Copy out each line from the start of the material below until the line with "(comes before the", that line included.
- - -
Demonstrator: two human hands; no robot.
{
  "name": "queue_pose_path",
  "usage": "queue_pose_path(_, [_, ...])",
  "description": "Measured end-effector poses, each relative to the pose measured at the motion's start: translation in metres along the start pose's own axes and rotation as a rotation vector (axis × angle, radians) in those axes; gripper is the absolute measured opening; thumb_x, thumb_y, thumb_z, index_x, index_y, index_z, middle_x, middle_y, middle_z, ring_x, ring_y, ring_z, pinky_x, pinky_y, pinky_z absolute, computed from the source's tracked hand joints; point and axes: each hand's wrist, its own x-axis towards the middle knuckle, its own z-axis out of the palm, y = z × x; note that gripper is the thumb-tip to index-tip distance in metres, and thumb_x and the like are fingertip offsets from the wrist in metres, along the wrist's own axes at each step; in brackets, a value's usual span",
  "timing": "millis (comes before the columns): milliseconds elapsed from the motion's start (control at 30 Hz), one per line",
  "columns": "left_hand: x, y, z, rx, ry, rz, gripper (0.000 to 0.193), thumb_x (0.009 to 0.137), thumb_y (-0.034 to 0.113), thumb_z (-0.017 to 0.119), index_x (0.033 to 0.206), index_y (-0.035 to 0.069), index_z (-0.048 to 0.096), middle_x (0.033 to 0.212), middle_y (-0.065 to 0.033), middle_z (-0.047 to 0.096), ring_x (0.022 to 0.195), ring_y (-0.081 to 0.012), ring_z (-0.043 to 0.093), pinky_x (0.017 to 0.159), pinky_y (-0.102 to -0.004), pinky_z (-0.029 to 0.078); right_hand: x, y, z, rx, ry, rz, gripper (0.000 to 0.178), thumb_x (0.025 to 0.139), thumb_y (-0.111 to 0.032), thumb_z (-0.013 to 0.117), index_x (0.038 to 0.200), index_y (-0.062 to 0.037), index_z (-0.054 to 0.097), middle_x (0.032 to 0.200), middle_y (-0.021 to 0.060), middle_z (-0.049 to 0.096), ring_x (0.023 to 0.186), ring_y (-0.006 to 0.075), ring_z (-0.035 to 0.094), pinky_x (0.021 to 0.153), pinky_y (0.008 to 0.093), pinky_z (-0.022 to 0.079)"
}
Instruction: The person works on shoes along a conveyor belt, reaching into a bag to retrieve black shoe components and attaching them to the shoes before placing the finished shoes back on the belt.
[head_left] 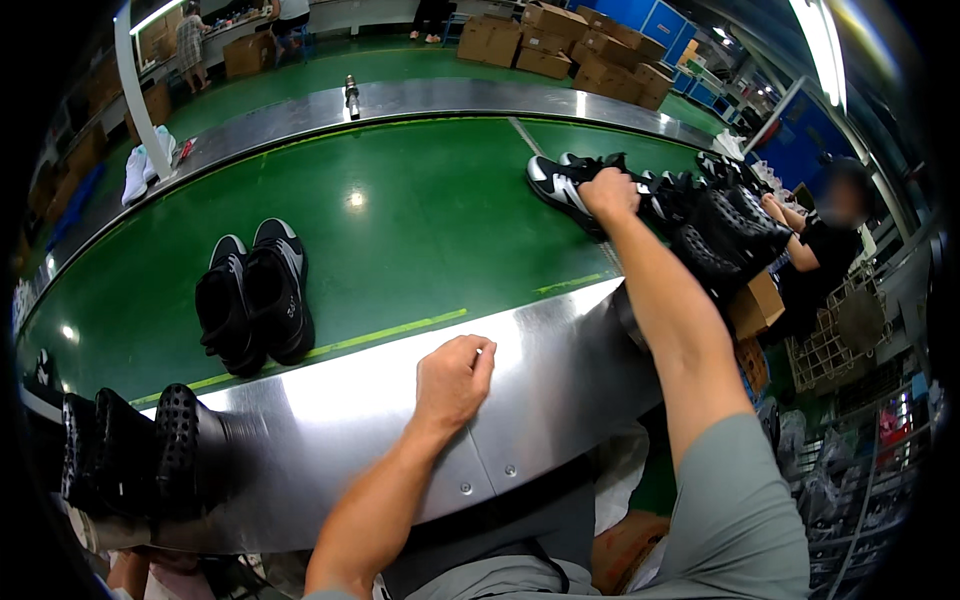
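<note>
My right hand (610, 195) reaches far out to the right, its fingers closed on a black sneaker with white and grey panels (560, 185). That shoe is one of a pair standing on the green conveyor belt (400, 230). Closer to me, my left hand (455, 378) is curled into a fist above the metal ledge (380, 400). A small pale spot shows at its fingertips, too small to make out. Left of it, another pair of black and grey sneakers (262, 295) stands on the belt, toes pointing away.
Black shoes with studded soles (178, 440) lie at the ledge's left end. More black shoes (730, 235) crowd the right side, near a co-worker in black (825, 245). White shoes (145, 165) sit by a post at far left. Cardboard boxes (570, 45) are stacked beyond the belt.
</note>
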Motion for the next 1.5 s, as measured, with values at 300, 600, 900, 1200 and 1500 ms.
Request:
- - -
_Task answer_.
Demonstrator: two human hands; no robot.
{
  "name": "queue_pose_path",
  "usage": "queue_pose_path(_, [_, ...])",
  "description": "Measured end-effector poses, each relative to the pose measured at the motion's start: translation in metres along the start pose's own axes and rotation as a rotation vector (axis × angle, radians) in those axes; gripper is the absolute measured opening; thumb_x, thumb_y, thumb_z, index_x, index_y, index_z, middle_x, middle_y, middle_z, ring_x, ring_y, ring_z, pinky_x, pinky_y, pinky_z absolute, computed from the source's tracked hand joints; point and axes: each hand's wrist, its own x-axis towards the middle knuckle, its own z-axis out of the palm, y = z × x; note that gripper is the thumb-tip to index-tip distance in metres, and thumb_x and the like are fingertip offsets from the wrist in metres, along the wrist's own axes at each step; in brackets, a value's usual span",
  "timing": "millis (comes before the columns): milliseconds elapsed from the motion's start (control at 30 Hz), one per line",

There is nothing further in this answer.